Budget: BIU agreement with Gencom makes island more attractive to investors
Workers at the Fairmont Southampton will get increased wages because of a new collective bargaining agreement highlighted in the Budget statement.
But the hotel may initiate layoffs if occupancy falls below 85 per cent compared with the 75 per cent threshold under the earlier agreement.
David Burt, the Premier and finance minister, said the new agreement had been struck after talks between the Bermuda Industrial Union and US-based Gencom, the hotel’s owner.
Chris Furbert, the president of the BIU, explained that the collective bargaining agreement was negotiated after the hotel “broke away” from the Hotel Employers of Bermuda, which was set up to handle collective bargaining with the hotel division of the BIU.
Mr Furbert said that the Hamilton Princess Hotel & Beach Club had struck a similar deal.
He added: “Gencom asked us to do a separate CBA for them, which we have done with the support of our membership.
“I can’t tell you all that we negotiated, we have not agreed on how many will come back to work …”
But Mr Furbert confirmed: “We are looking at better wages for the workers at the Fairmont Southampton.
“Based on this agreement, we moved the occupancy from 75 per cent to 85 per cent. The wages the workers got reflect that movement.”
Mr Furbert said: “There may be a slight change in sick leave as they are coming in as brand new employees.
“That’s the only real concession we gave up as we understood they are coming back as brand new employees.”
The agreement could have implications for the wider hotel industry.
Mr Burt said during the Budget speech: "It is the Government’s hope that this new collective bargaining agreement can be the baseline for further tourism growth in Bermuda.“
He added that other countries had a competitive edge over the island for a variety of reasons – including extended tax concessions.
Mr Burt said: “Bermuda, on the other hand, presents challenges to investors with high energy costs, increased costs of doing business, a cooler winter and the historic collective bargaining agreement with the BIU, which reduces efficiencies and increases operational costs.”
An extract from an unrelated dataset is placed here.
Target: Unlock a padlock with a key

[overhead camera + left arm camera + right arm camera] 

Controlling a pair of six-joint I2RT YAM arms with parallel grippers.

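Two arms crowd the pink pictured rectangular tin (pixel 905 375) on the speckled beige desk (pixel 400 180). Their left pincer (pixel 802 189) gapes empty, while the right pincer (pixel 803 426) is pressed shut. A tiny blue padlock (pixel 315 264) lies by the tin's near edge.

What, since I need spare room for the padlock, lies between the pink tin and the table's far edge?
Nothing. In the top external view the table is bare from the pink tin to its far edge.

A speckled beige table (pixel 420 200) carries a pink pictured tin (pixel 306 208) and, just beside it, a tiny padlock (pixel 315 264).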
But he added: "Crisis often brings change. The pandemic forced the closure of our largest hotel, the Fairmont Southampton, with a loss of about 700 unionised jobs.
“As part of the planning for the hotel’s reopening, the BIU has negotiated a new collective bargaining agreement with the owners of the hotel, which will apply efficiencies as a precondition for approval of overseas lenders to invest in Bermuda.
“I would like to publicly thank the BIU for coming to the table as it will take a true tripartite effort to make tourism successful again in Bermuda.“
Stephen Todd, the chief executive officer of the Bermuda Hotel Association, said he did not know the details of the new CBA.
But he added: “I think we are focused on showing we can get as many back into workforce as possible.
“We are looking for efficiencies but we also want to ensure there are employment opportunities for residents and Bermudians.
“It is not clear specifically what opportunities will be available with the reopening of the hotel. As an industry, there are a number of career opportunities available and we encourage Bermudians to apply.”
Mr Todd welcomed an indication in the Budget that the Government would reduce taxes on fuel imports to cut the cost of electricity, as well as extend payroll tax relief for the hotel industry by at least another six months.